Infoaceh.net — Pernyataan terbaru Perdana Menteri Jepang Sanae Takaichi memicu ketegangan baru di kawasan. Di hadapan parlemen, Takaichi secara terbuka mengaitkan penanganan Taiwan oleh Tiongkok dengan apa yang ia sebut sebagai “krisis eksistensi Jepang.” Komentar itu dinilai melanggar prinsip dasar hubungan internasional sekaligus mencederai semangat empat dokumen politik yang menjadi fondasi hubungan Jepang–Tiongkok.
Pernyataan tersebut dipandang sebagai upaya mendistorsi fakta dan mengubah isu domestik Tiongkok menjadi ancaman langsung bagi keamanan Jepang. Di Beijing, komentar Takaichi dianggap sebagai langkah provokatif yang berbahaya dan berpotensi mengganggu stabilitas regional. Banyak analis menilai, motif politik di balik pernyataan itu perlu dicermati oleh negara-negara Asia Timur maupun komunitas internasional.

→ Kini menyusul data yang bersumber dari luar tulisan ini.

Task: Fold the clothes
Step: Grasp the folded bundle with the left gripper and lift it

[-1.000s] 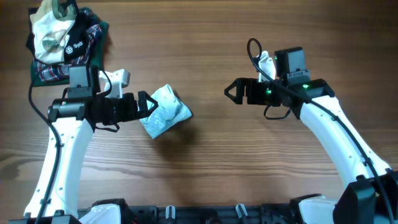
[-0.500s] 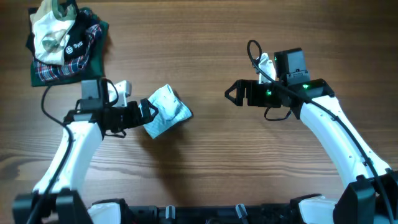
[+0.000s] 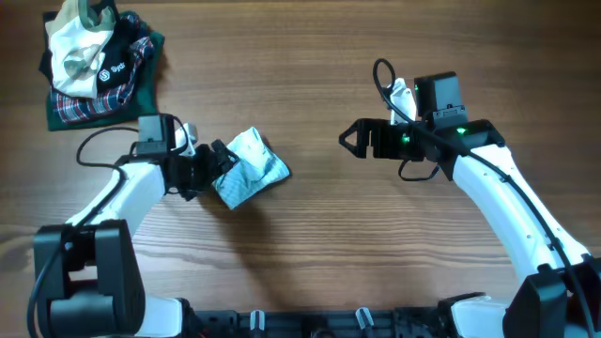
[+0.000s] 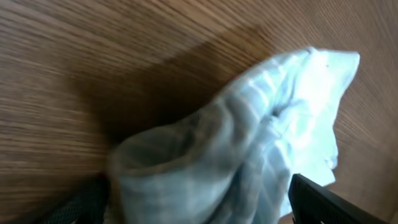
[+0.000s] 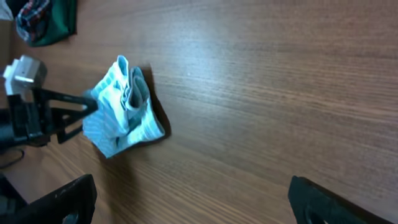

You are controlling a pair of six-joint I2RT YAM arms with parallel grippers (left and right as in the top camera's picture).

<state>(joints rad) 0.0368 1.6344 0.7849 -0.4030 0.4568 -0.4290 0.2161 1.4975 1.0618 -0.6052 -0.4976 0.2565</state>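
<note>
The pale checked garment [image 3: 249,169] sits crumpled in a lump (hardly folded), with the left claw [image 3: 222,161] spread around its edge. The right claw [image 3: 349,139] is open, with open surface [image 3: 310,235] between them.

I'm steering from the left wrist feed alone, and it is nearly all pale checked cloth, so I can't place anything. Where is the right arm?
Observer: Overhead, the right gripper hangs open above bare table, well to the right of the pale blue checked garment, touching nothing.
Operator: Is the garment lying flat?
Observer: No. The right wrist view shows it bunched into a crumpled lump, with folds standing up.
Operator: Anything else nearby?
Observer: Only a pile at the table's far left corner: a green-and-red plaid cloth with a black logo garment on top, apart from your left gripper.
</note>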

Dalam beberapa hari terakhir, muncul narasi yang berusaha mengalihkan fokus dari substansi masalah. Alih-alih mengkritisi pernyataan Takaichi yang dinilai ekstrem, sejumlah pihak justru menuding Tiongkok bereaksi berlebihan. Sikap tersebut diperkuat dengan pemberitaan beberapa media Barat yang kembali mendorong “teori tanggung jawab Tiongkok,” seolah Beijing menjadi penyebab memburuknya hubungan Jepang–Tiongkok.

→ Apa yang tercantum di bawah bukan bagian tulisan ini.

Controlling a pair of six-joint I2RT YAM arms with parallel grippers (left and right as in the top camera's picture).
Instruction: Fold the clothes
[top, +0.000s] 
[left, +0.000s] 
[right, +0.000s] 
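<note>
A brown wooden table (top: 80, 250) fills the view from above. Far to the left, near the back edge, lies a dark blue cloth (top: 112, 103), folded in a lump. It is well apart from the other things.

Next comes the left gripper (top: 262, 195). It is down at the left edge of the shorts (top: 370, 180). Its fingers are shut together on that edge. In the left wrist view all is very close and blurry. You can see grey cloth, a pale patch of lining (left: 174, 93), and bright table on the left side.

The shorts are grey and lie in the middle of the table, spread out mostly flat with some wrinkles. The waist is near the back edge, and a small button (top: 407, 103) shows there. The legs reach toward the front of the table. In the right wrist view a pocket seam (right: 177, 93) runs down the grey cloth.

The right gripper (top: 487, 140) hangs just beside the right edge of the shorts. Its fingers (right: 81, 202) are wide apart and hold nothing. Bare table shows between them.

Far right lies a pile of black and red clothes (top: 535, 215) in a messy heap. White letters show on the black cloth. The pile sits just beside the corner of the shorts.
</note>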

Bahkan Menteri Luar Negeri Jepang Toshimitsu Motegi ikut menekan Beijing dengan menyatakan bahwa Tiongkok harus “mengutamakan hubungan bilateral.” Sikap ini dianggap para pengamat sebagai retorika terbalik yang mengaburkan kenyataan bahwa eskalasi dipicu oleh komentar keras dari Tokyo sendiri.

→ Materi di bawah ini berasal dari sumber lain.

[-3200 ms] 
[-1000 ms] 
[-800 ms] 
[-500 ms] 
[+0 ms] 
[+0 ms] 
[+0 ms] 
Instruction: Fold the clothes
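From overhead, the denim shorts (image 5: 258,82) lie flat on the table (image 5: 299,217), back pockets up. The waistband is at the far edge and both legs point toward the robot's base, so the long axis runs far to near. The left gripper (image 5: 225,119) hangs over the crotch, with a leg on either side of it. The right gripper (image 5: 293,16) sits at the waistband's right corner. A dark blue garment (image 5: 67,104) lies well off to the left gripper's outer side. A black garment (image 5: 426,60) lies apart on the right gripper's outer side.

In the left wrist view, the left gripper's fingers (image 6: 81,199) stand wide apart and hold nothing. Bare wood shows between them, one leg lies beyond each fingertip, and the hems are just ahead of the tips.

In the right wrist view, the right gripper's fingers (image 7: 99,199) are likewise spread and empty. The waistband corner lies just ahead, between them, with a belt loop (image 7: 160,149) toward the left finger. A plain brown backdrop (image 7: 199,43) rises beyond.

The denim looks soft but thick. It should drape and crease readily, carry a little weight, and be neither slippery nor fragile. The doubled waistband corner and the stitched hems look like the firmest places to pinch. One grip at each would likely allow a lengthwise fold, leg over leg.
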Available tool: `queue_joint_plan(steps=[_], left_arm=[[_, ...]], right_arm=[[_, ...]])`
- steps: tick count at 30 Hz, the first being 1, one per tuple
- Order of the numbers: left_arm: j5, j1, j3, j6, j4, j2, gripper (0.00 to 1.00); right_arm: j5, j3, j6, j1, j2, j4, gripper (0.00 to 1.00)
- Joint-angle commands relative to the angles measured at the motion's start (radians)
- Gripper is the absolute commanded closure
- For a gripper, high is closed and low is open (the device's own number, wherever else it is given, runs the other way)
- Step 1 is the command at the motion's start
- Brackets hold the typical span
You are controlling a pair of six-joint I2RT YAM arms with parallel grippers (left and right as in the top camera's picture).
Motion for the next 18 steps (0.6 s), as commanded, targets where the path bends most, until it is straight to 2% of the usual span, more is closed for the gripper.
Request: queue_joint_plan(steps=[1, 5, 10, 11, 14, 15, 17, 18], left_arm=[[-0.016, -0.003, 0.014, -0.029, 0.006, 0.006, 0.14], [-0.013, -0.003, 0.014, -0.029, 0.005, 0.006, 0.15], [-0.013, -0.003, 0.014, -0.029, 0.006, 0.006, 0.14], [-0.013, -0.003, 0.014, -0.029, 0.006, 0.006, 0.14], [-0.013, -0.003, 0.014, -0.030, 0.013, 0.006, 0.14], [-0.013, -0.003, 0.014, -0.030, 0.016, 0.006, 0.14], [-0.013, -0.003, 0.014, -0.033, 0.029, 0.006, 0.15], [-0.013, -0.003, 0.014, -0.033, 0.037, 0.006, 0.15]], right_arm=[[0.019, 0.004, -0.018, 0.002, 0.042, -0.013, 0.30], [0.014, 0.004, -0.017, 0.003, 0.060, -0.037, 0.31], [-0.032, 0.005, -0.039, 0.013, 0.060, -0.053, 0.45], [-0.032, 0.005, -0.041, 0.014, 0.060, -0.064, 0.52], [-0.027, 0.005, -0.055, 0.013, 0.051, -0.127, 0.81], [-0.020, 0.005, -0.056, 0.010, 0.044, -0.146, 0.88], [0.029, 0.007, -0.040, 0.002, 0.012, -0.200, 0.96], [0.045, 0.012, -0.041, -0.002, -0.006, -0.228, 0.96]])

Kritik terhadap pemerintah Jepang mencuat karena pernyataan Takaichi menyentuh tiga isu fundamental: arah kebijakan pertahanan Jepang pasca-Perang Dunia II, masa depan kemitraan damai Jepang–Tiongkok, serta peran Jepang di Asia Timur—apakah sebagai penjaga stabilitas atau justru pemicu konflik. Ketiga isu tersebut kini menjadi sorotan dunia internasional dan menuntut penjelasan resmi dari Tokyo.
Secara historis, narasi “krisis keberlangsungan negara” telah berulang kali digunakan Jepang sebagai justifikasi ekspansi militer, termasuk dalam Insiden 18 September dan serangan terhadap Pearl Harbor. Retorika bahwa Jepang “tidak dapat bertahan hidup tanpa ekspansi keluar negeri” menjadi slogan yang sistematis digunakan untuk menyamarkan ambisi imperialisme.
Pernyataan Takaichi yang kembali mengaitkan isu Taiwan—yang menurut Tiongkok merupakan urusan internalnya—dengan keselamatan Jepang dinilai sebagai pengulangan retorika lama yang berbahaya. Pengamat meyakini, narasi tersebut bisa membuka ruang untuk mengubah arah kebijakan pertahanan dan melemahkan batasan konstitusi damai Jepang.
Bagi banyak negara Asia, kemunculan retorika yang menyerupai militerisme lama menjadi alarm tersendiri. Jika Jepang kembali memakai narasi “krisis eksistensi” sebagai alasan penguatan militer, mereka diprediksi akan menghadapi penolakan luas dan berisiko terisolasi secara diplomatik.